Рассвет будет через два часа. Новый день. А он так и не спал…
Мысли вдруг потекли медленно-медленно, как застывающий гудрон. Долгие и пустые мысли человека, уставившегося в одну точку…
Р. лежал на диване, прикрытый мягким теплым пледом, и отпускал в пространство комнаты тонкую вышивку дыма. Глубокий вдох и в глазах затлели огоньки раскалившегося табака.
А. ушла от него…
(УШЛА!)
Она сидела в фойе гостиницы на краешке диванчика и сбивчиво говорила. Может, она просто боялась остаться с ним наедине? Не любит, не помнит… А любит (уже!) кого-то другого. Как все банально! Добрых 7 лет в щепки метким ударом…
Первым - Р. перебило хребет… Второй равнодушно добил, наотмашь рассекая сердце…
Оказывается, он не только тот, кого не любят и не помнят – он еще и гей… Хороший, смачный, удар после 7 лет счастья вдвоем…
Р. закрыл глаза, сильно сжав веки. Но глаза были сухи.

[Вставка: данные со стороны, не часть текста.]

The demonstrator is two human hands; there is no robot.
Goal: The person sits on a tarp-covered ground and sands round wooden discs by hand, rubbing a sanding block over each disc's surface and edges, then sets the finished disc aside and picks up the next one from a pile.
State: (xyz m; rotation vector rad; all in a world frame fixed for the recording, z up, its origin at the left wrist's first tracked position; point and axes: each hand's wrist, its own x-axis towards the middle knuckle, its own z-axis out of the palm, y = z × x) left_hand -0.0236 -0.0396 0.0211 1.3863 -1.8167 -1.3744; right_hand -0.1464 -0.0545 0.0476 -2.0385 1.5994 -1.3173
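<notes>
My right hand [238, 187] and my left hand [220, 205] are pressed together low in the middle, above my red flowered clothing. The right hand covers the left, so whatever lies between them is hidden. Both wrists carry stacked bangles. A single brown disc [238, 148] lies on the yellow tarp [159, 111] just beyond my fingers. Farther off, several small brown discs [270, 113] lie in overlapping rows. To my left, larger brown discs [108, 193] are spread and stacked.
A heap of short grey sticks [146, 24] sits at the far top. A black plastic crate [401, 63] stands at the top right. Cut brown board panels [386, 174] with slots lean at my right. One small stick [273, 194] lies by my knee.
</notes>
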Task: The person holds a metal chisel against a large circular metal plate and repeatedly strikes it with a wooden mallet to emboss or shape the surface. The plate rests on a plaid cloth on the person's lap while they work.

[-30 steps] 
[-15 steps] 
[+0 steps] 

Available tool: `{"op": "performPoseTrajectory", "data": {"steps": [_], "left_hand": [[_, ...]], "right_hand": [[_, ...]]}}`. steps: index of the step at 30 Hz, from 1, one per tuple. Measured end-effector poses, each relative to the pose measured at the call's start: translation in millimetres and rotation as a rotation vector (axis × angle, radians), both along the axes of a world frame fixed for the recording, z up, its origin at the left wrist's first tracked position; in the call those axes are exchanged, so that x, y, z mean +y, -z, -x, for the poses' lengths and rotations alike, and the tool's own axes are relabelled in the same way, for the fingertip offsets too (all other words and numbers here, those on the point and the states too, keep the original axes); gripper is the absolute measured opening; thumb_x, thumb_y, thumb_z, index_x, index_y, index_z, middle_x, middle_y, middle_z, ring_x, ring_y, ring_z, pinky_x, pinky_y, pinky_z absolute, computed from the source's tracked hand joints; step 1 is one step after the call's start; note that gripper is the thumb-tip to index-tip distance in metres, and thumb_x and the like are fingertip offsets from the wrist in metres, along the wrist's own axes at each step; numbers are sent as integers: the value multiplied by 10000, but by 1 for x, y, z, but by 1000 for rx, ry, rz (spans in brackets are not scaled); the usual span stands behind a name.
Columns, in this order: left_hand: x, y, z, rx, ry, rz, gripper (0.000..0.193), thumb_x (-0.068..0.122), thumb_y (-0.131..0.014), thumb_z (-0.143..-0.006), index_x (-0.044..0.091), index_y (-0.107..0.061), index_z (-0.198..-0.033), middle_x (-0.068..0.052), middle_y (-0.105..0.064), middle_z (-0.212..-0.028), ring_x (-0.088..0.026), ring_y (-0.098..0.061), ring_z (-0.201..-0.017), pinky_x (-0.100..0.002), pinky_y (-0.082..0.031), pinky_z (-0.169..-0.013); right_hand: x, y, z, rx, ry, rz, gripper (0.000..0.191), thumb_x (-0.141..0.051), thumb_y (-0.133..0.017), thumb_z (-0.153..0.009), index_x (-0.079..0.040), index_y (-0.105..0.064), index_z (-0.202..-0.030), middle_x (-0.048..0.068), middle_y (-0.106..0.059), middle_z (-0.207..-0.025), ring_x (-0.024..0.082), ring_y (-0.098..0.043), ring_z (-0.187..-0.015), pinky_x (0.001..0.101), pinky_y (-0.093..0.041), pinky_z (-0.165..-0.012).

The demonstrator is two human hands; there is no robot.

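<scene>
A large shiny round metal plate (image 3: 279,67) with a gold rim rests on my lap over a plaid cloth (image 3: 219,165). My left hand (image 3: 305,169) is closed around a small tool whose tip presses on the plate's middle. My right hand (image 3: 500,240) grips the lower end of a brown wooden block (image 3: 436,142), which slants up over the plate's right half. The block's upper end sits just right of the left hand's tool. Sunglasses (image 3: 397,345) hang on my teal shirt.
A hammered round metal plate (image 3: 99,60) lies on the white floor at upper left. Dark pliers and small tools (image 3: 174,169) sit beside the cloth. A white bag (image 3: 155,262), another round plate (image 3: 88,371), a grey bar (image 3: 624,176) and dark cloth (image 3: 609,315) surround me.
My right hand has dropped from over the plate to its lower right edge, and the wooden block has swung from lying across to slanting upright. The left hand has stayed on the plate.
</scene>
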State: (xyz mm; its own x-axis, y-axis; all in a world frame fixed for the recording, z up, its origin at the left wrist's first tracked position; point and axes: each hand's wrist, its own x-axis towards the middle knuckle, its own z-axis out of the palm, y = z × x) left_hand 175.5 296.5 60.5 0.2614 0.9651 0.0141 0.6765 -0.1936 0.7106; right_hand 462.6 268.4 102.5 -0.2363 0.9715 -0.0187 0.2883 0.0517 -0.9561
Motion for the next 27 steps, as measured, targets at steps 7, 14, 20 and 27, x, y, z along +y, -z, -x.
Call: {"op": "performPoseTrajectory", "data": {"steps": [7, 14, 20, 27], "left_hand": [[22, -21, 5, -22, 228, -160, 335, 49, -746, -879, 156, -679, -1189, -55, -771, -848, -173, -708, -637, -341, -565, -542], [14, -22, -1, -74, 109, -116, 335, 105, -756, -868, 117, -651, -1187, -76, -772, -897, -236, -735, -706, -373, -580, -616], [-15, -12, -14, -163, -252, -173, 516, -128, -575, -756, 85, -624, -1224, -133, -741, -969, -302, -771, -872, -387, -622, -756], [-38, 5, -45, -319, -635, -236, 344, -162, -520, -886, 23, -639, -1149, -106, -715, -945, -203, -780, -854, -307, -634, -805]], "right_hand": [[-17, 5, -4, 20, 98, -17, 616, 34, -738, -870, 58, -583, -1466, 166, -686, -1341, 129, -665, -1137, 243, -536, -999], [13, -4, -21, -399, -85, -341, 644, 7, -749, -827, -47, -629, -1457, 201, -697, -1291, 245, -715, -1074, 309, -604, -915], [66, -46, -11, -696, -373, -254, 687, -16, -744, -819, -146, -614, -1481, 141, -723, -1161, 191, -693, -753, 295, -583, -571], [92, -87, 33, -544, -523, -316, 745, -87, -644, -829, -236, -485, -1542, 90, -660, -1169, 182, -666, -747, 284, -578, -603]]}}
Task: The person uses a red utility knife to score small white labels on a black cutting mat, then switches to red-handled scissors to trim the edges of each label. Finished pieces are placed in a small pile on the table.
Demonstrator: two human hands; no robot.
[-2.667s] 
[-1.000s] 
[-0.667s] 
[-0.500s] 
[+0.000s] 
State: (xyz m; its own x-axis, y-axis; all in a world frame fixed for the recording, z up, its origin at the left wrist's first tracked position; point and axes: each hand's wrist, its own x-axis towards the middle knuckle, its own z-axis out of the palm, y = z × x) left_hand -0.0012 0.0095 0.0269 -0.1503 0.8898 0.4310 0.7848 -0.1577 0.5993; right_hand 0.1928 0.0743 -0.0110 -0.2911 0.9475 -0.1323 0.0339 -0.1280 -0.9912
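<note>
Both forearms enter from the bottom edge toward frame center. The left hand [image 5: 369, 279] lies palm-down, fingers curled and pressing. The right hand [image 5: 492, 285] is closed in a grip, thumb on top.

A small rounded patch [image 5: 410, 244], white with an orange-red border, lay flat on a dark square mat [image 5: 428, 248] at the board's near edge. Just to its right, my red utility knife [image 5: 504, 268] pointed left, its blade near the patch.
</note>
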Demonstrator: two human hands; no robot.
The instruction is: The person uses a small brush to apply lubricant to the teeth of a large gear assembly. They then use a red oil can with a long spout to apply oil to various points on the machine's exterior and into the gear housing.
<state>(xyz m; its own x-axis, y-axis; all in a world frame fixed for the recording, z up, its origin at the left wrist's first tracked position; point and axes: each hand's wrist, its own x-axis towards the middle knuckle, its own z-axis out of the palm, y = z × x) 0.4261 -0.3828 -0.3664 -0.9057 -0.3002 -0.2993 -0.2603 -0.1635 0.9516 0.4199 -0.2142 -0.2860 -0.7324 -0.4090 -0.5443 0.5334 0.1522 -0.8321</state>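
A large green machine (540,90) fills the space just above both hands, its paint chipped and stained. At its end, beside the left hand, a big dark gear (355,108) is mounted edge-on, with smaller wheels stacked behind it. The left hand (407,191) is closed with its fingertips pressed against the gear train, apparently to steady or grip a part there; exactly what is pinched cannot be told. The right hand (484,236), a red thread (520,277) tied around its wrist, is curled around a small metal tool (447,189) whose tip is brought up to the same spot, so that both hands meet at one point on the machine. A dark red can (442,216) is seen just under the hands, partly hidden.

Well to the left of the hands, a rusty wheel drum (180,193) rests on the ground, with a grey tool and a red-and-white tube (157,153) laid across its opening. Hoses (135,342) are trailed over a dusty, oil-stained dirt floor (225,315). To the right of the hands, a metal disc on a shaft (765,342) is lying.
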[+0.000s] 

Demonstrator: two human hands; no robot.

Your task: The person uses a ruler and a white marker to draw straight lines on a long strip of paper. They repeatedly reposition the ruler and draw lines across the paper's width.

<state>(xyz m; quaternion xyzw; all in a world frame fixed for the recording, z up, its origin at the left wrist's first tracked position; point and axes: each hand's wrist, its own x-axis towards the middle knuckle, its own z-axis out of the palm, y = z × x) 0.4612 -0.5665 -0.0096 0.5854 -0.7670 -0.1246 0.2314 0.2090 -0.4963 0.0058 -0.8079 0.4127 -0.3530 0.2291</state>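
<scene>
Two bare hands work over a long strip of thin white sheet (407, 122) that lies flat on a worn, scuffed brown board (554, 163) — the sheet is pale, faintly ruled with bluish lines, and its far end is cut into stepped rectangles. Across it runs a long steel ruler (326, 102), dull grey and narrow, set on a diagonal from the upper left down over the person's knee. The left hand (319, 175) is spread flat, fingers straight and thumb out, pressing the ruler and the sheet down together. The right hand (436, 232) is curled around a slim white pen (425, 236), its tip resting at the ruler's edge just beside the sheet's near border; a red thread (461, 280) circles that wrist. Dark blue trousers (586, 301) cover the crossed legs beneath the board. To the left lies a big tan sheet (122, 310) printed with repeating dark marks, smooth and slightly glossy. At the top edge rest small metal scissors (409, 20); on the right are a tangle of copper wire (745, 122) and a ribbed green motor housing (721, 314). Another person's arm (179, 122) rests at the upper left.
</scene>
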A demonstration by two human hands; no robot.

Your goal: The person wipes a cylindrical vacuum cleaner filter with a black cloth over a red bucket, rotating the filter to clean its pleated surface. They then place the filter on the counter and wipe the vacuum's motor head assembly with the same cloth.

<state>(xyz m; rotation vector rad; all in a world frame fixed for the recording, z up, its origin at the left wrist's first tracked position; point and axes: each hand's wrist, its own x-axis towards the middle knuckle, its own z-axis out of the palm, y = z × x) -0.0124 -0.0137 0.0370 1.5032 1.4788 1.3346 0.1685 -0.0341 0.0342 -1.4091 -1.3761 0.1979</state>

В теле еще пульсировал огонь, отклик недавнего жара, накатывая послеобразами дергающей боли.
Он открыл глаза вновь, но мир показался ему темнее, чем раньше.
Сигарета, не чувствуя дыхания, угасла.
Как много доводов и все против него.
Да, он гей, потому, что у него смазливая мордашка и маленький росток!
Да, он гей, потому, что он в группе таких же смазливых ребят!
Да, он гей, потому, что Д. мечущийся би!
(Все элементарно!)
Дальнейший разговор с А. Р. не помнил. Да и нужен ли он был, когда суть высказана?.. В продолжение только извинения и попытки смягчить последствия обоих ударов. Но что смягчать, когда уже мертв? А она долго и ненужно много говорила, терзая пальцами ремешок сумочки…
В этот вечер Р. выпил изрядно. Но недостаточно, чтобы забыться…
Память бывает злой: она всегда стремится скрупулезно запечатлеть то, что отчаянно хочется вычеркнуть навсегда!..
…Появление Д. в баре обломало всю ночь. Понятное дело, как только протрезвеет и сможет хоть что-нибудь нормально сказать – предстоит нудный разговор на предмет свинского состояния. Но Д. ни словом не обмолвился. Молчал он и всю поездку в машине. Р. тоже рта не открывал. Все-таки как не крути – виноват. Завтра концерт, а он так нажрался. Целенаправленно молчать и игнорировать – так поступают мамаши, желая наказать провинившегося ребенка. Именно им чувствовал себя Р. и, наверное, постарался бы что-нибудь объяснить, если бы не один взгляд. Случайно! Потому как Р. старался лежать тихо-тихо с закрытыми глазами. Последствия распития на полуголодный желудок начинали давать о себе знать. Страшно мутило, и картинка перед глазами начинала уплывать всякий раз, когда он пытался их открыть. Д. кинул на него лишь мимолетный взгляд, и, почувствовав, что Р. успел перехватить, сразу же отвел его, изобразив равнодушное глядение в окно.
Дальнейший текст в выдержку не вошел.